Earlier this year, the company announced its partnership with Whirlpool Corporation to enable the rollout of smart home appliances and opening of a Tendril Australia office in Melbourne.

Over the past 18 months, Tendril has quadrupled its head count to 120 full-time employees and has hired around 10 new people each month on average since the start of 2011, according to the company.

The start-up’s bookings — or projected revenues in the pipeline — have increased four-fold from 2009 to 2010. Being a privately held company, Tendril would not disclose the financial details.

Tendril timed its announcement of the Origin deal with a May 20 cleantech conference headed by Vice President Joe Biden at the National Renewable Energy Laboratory (NREL) in Golden, Colo.

Biden praised Tendril for helping consumers shrink their energy use, while Tuck gave a nod to the administration’s role in indirectly boosting his company’s recent growth.

Tendril’s Steklac also attributed the firm’s success to a rising interest in energy efficiency among households and businesses.

‘Becoming Front-of-Mind’ Issue

“What we’re seeing … is an awakening in this marketplace that says energy is no longer something that people want behind the scenes in the back of their mind,” he said. “It is something that is slowly becoming front of mind.”

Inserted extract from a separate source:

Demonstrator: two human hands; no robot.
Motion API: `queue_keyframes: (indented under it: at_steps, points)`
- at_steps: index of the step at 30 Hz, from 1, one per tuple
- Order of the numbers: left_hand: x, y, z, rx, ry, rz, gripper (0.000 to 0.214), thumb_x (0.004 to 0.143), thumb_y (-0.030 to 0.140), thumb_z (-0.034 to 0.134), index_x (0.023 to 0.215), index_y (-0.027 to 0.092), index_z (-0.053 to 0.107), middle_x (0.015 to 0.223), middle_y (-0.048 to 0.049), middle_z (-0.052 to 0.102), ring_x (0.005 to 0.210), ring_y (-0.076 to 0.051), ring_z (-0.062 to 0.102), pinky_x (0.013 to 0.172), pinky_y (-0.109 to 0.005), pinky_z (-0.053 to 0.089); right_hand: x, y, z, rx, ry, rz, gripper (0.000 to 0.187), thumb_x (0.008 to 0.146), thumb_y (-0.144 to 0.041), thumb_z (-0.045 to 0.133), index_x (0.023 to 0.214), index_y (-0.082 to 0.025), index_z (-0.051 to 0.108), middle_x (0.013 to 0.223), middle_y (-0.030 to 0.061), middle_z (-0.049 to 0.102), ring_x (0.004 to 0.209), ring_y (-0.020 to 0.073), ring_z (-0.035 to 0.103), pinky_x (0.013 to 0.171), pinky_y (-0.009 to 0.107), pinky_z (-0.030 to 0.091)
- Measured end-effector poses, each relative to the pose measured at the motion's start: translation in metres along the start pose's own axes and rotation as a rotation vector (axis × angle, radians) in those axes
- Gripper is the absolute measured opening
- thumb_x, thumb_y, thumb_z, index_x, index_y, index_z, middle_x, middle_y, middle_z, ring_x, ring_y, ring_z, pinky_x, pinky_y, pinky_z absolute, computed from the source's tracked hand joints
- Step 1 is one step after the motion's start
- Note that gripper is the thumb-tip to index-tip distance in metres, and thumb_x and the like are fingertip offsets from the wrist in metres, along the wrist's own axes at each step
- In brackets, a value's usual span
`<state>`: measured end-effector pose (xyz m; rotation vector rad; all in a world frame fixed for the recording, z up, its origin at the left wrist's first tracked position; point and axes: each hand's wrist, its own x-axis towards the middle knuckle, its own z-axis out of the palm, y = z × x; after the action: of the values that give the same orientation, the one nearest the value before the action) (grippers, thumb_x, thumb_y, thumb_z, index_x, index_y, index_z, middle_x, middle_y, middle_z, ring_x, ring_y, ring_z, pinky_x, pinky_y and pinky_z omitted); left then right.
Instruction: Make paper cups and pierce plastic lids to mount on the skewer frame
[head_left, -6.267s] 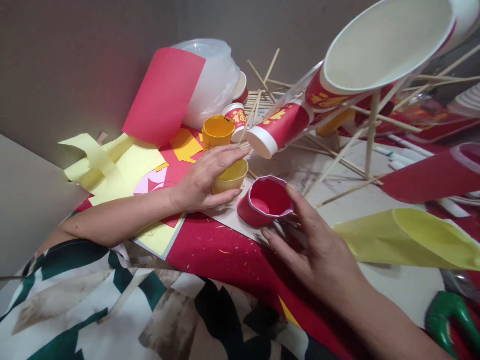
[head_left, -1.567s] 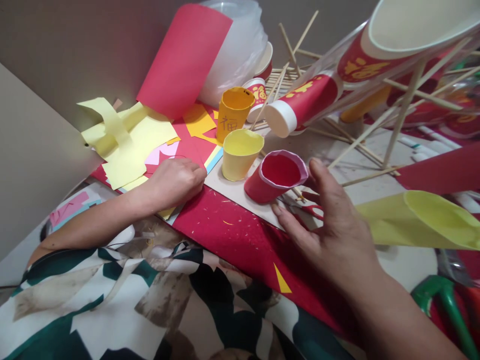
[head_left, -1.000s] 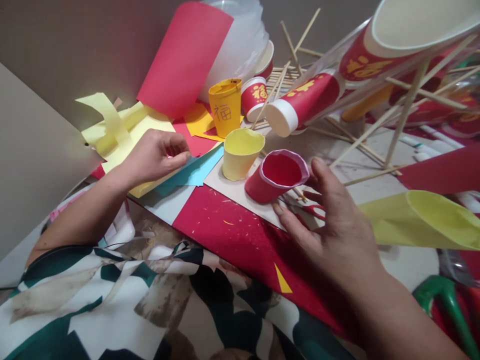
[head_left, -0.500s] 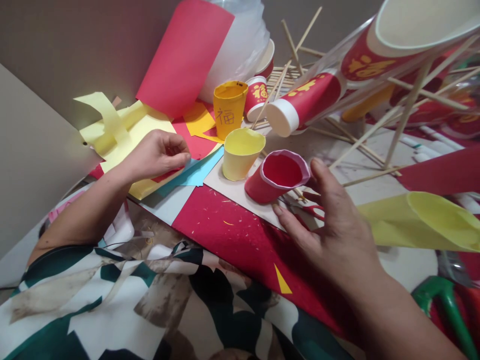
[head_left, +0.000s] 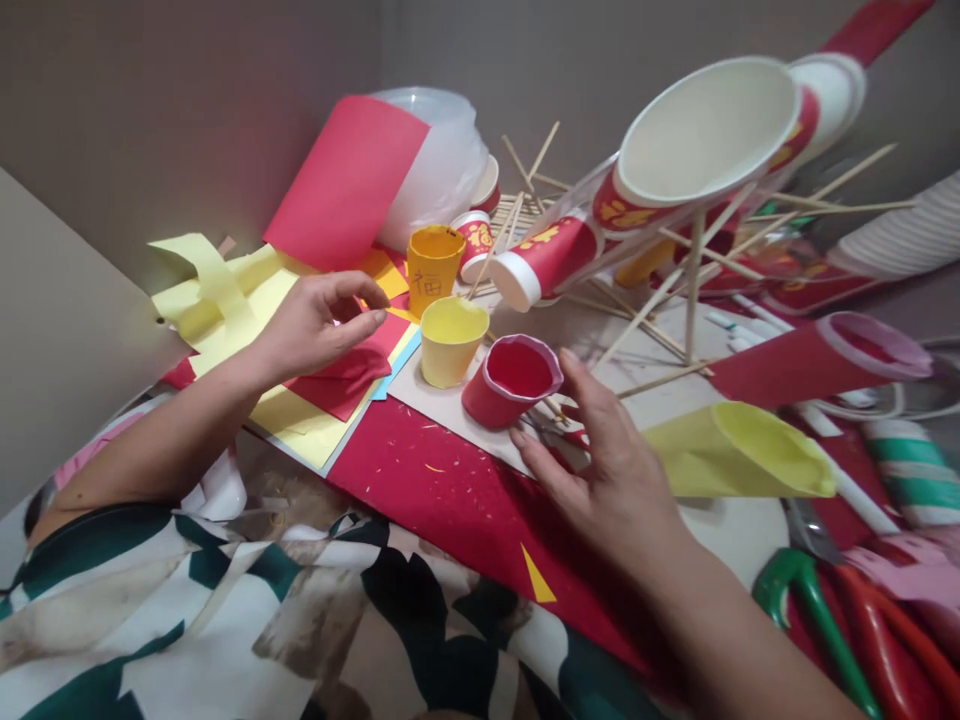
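My left hand (head_left: 322,315) hovers over the stack of coloured paper, its thumb and fingers apart with nothing between them. Under it are red paper (head_left: 349,385) and yellow sheets (head_left: 300,425), with a blue edge showing. My right hand (head_left: 600,450) is open beside a red paper cup (head_left: 487,400) with a pink rim. Its fingertips are close to the cup's right side; whether they touch it I cannot tell. Left of that stands a yellow paper cup (head_left: 450,350), and behind it an orange cup (head_left: 435,275) bearing a drawn character.
Red-and-white paper cups (head_left: 547,255) in clear plastic lean over wooden sticks (head_left: 694,280). On the right lie a yellow paper tube (head_left: 705,450) and green-handled scissors (head_left: 802,590). A red sheet (head_left: 349,180) leans on a plastic bag (head_left: 435,150) at the back.
My left hand has let go of the lifted paper edge, and the sheets now lie flatter. The view has shifted, showing more of the right side. My right hand stays by the red cup.
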<state>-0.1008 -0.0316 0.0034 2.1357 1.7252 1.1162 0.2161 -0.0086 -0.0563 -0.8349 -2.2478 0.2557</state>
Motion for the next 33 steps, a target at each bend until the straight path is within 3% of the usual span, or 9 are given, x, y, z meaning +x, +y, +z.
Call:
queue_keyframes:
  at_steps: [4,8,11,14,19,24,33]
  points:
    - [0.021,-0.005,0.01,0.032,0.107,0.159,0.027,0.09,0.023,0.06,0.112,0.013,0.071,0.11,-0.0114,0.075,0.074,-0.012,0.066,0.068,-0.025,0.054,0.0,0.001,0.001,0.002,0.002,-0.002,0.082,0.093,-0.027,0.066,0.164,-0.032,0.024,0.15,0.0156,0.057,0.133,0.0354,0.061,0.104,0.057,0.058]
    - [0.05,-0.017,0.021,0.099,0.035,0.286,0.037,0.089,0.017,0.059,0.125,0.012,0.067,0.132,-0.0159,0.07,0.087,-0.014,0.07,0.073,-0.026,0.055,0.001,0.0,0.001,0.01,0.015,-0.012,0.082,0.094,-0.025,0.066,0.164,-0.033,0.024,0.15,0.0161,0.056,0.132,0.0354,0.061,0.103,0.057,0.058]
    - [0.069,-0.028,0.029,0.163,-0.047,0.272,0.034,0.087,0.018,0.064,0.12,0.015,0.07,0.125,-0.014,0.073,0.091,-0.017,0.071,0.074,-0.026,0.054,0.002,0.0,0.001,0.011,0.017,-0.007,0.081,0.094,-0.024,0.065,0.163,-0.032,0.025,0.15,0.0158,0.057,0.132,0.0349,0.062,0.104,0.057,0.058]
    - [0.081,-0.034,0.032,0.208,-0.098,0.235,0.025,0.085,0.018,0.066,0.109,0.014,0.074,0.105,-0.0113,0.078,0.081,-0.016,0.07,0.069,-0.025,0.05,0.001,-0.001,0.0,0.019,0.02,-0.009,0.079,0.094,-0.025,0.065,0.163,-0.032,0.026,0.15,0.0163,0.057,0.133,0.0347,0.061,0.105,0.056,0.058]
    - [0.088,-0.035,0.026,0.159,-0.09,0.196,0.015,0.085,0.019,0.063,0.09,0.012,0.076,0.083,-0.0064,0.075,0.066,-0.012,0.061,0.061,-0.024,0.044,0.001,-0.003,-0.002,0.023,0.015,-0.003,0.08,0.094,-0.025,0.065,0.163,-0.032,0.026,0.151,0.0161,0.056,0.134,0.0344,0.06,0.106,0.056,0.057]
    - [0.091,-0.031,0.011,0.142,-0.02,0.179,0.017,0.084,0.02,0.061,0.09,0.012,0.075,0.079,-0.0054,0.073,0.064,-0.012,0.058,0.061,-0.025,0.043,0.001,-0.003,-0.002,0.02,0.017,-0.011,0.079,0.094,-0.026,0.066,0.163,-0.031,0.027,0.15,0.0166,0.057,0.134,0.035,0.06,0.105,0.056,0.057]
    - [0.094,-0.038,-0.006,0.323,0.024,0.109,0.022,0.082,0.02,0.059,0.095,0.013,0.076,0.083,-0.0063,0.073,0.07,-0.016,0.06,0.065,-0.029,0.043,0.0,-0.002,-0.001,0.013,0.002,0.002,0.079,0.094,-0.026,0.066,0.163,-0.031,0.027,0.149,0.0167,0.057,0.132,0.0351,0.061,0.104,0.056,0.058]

He pointed to a recent Australia-wide survey commissioned by Origin that found that while respondents were confused about the impact their choices had on their energy bills and greenhouse gas emissions, 93 percent of those polled said they wanted to implement sustainable solutions at home.

But before home energy management tools can really take off, certain regulatory incentives must be in place to encourage energy efficiency, Pike Research’s Gohn said.

“Some of these things are predicated on there being dynamic electricity rates, so that I can get some economic benefit by [managing] my use of electricity, by shifting my use to off-peak hours or sun-peak hours, and getting the benefit of those savings,” he said.

“But if those dynamic rates aren’t available from the utility in my area … then this technology doesn’t necessarily provide a real [economic] benefit other than lowering my consumption by a little bit. That is a big swinger in how this might be used.”